Chapter 6. Identifying Third Party Dependencies

Most web applications today are built on a combination of in-house code and external code integrated internally by one of many integration techniques.

External dependencies can be proprietary from another company which allows integration under a certain licensing model, or free—often from the open source (OSS) community.

The use of such third party dependencies in application code is not risk free, and often third party dependencies are not subject to as robust security review as in-house code.

During reconnaissance you will likely encounter many third party integrations, and you will want to pay a lot of attention to both the dependency and the method of integration.

Often these dependencies can turn into attack vectors, sometimes vulnerabilities in such dependencies are well known and you may not even have to prepare an attack yourself but instead be able to copy an attack from a Common Vulnerabilities and Exposures (CVE) database.

Detecting Client Side Frameworks

Often rather than building out complex UI infrastructure, developers take advantage of well maintained and well tested UI frameworks.

These often come in the form of single page application libraries (SPA) for handling complex state, JavaScript only frameworks for patching functionality holes in the JavaScript language across browsers (Lodash, JQuery) or CSS frameworks for improving the look and feel of a website (aka Bootstrap, Bulma).

Usually all three of these are easy to detect, and if you can pin down the version number you can often find a combination of applicable ReDoS, Prototype Pollution and XSS vulnerabilities on the web (in particular with older versions that have not been updated).

Detecting SPA Frameworks

ember-version
Figure 6-1. Detecting the EmberJS Version—not all frameworks are this simple to detect.

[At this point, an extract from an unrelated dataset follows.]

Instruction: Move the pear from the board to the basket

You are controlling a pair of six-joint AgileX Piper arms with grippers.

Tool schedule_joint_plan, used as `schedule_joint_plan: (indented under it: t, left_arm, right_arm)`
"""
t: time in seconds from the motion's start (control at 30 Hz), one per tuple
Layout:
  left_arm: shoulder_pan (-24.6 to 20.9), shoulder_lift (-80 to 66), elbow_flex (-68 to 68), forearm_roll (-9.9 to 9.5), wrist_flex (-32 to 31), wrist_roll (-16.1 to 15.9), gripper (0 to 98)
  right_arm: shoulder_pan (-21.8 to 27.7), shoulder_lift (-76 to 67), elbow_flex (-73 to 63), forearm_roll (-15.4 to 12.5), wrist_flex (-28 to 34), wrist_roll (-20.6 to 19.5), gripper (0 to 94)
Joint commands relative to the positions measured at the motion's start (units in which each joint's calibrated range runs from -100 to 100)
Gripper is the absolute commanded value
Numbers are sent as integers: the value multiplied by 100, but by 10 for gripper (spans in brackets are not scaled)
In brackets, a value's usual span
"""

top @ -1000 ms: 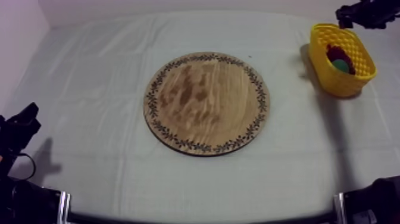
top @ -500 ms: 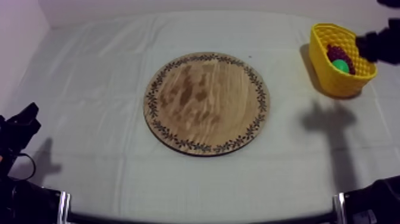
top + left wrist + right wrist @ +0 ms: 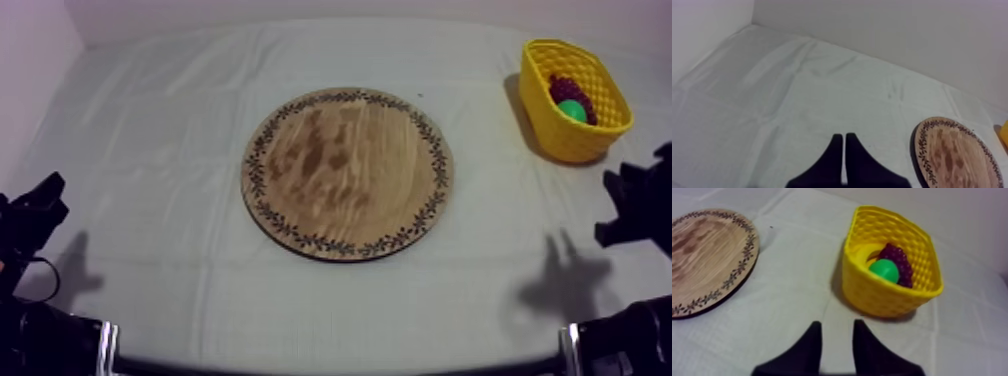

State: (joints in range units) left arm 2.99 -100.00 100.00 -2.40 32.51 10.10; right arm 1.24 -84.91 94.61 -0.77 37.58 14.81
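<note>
Pear [image 3: 572,110] lies in the yellow basket [image 3: 560,140] at upper right, beside grapes [image 3: 563,90]. Right gripper [image 3: 837,324], fingers spread and empty, faces the basket just ahead; left gripper [image 3: 844,137] is closed to a narrow wedge.

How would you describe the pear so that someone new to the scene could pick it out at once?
From the wooden board in the middle of the table, look to the yellow basket at the far right. Inside it, the pear is the smooth bright green lump beside the dark purple, knobbly grapes.
</note>
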Motion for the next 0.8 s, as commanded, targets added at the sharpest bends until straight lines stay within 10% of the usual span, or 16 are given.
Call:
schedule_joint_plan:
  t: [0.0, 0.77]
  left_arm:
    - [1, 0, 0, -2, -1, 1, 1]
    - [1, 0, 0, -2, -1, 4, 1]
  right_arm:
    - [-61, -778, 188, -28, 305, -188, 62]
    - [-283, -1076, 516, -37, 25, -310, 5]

Some require fingerprinting or advanced techniques. When the version is given to you, always make sure to write it down.

The largest SPA frameworks on the web as of 2019 are (in no particular order):

  • EmberJS (Linkedin, Netflix)

  • AngularJS (Google)

  • React (Facebook)

  • VueJS (Adobe, GitLab)

Each of these frameworks introduce very particular syntax and order as to how they manage DOM elements and how a developer interacts with the framework.

EmberJS EmberJS is quite easy to detect because when EmberJS bootstraps it sets up a global variable Ember which can easily be found in the browser console.

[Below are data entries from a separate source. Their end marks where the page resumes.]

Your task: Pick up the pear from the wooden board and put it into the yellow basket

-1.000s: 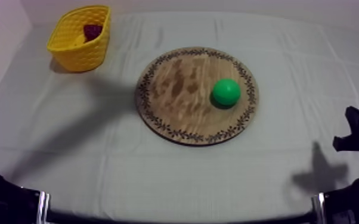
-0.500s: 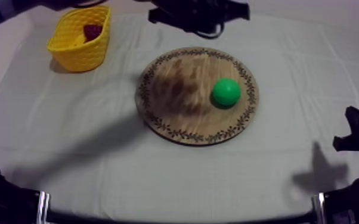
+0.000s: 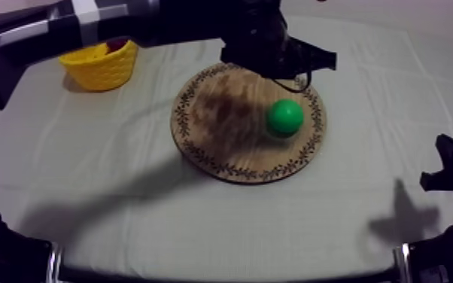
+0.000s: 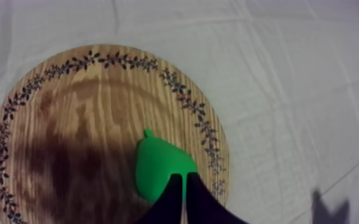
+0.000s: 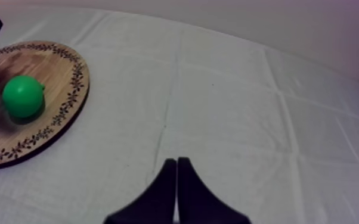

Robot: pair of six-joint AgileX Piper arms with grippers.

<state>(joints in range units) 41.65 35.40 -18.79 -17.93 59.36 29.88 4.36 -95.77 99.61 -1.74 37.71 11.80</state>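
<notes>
Pear point(image 3: 284, 117) was pictured lying on the board point(image 3: 222, 139), near its right rim and well apart from the basket point(image 3: 103, 69) at the far left of the cloth point(image 3: 86, 173). The left gripper point(image 4: 182, 177) was held just above the fruit, its fingers point(image 4: 173, 198) pressed together into a narrow wedge with nothing between them. The right gripper point(image 5: 176, 161) was parked low at its own side over bare cloth, likewise closed on nothing. The pear was judged to be a light, stiff plastic toy with a smooth, glossy skin, likely to roll on the flat wood or to slip out of a shallow pinch. A hold across its broad belly, below the tapered stem end, was thought safest, and the fingers would need to be spread wide before any descent was made.
</notes>
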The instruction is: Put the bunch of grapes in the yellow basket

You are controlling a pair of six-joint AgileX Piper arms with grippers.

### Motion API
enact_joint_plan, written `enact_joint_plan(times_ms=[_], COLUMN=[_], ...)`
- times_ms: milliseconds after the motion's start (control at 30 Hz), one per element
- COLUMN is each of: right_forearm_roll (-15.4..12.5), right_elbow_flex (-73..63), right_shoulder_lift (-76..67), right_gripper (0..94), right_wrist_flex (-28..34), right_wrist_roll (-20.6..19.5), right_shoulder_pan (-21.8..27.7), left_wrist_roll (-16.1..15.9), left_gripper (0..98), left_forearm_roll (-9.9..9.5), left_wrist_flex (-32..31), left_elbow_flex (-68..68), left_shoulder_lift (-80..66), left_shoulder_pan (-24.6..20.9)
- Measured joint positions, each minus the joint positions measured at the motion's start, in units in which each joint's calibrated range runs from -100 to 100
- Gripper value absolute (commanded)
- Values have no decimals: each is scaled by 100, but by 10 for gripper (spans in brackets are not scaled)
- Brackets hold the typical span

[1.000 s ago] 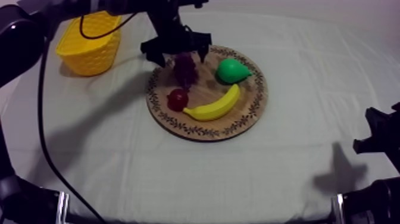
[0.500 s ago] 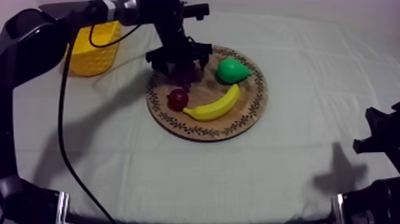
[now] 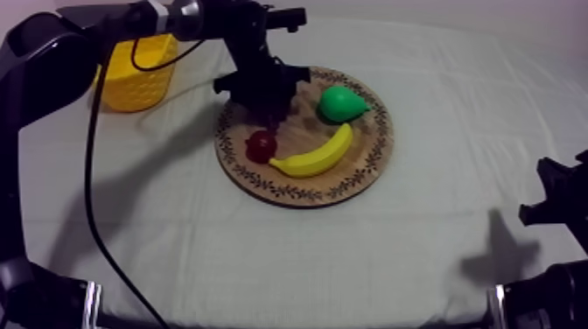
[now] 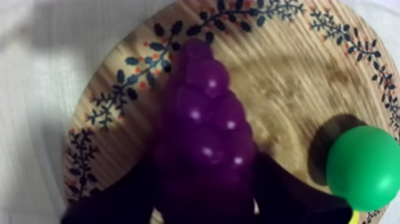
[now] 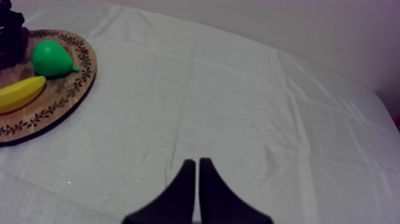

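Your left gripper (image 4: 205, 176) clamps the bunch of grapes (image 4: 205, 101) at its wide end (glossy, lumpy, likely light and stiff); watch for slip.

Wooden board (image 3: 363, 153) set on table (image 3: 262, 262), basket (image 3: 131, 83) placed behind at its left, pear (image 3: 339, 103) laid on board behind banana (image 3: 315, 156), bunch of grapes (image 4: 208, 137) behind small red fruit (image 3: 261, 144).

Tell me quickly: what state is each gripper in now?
Left gripper: closed on the purple toy bunch of grapes, on the round wooden board.
Right gripper: closed, holding nothing.
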Motion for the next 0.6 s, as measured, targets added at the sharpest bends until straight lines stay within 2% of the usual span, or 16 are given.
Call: enact_joint_plan(times_ms=[167,600], right_forearm_roll=[0,0], right_elbow_flex=[0,0], right_shoulder_lift=[0,0], right_gripper=[5,5], right_wrist_flex=[0,0], right_wrist_roll=[0,0], right_shoulder_pan=[0,0], left_wrist_roll=[-80,-161], left_gripper=[359,349], left_forearm_roll=[0,0], left_wrist_flex=[-38,-124], left_elbow_flex=[-81,36], left_shoulder_lift=[14,-195], left_shoulder_pan=[12,43])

Ember also tags all DOM elements with an ember-id for it’s own internal use.

This means if you look at the DOM tree in any given web page using Ember via developer tools → “elements” tab you should see a number of divs containing id=ember1, id=ember2, id=ember3 etc. Each of these divs should be wrapped inside of a class="ember-application" parent element which is usually the body element.

Ember makes it easy to detect the version running, simply reference a constant attached to the global Ember object:

// 3.1.0
console.log(Ember.VERSION);

AngularJS Older versions of Angular provide a global similar to EmberJS, the global is named angular and the version can be derived from it’s property angular.version.

AngularJS 4.0+ got rid of this global, which makes it a bit harder to determine the version of an AngularJS app.

You can detect if an application is running AngularJS 4.0+ by checking to see if the ng global exists in the console.

To detect the version you need to put in a bit more work.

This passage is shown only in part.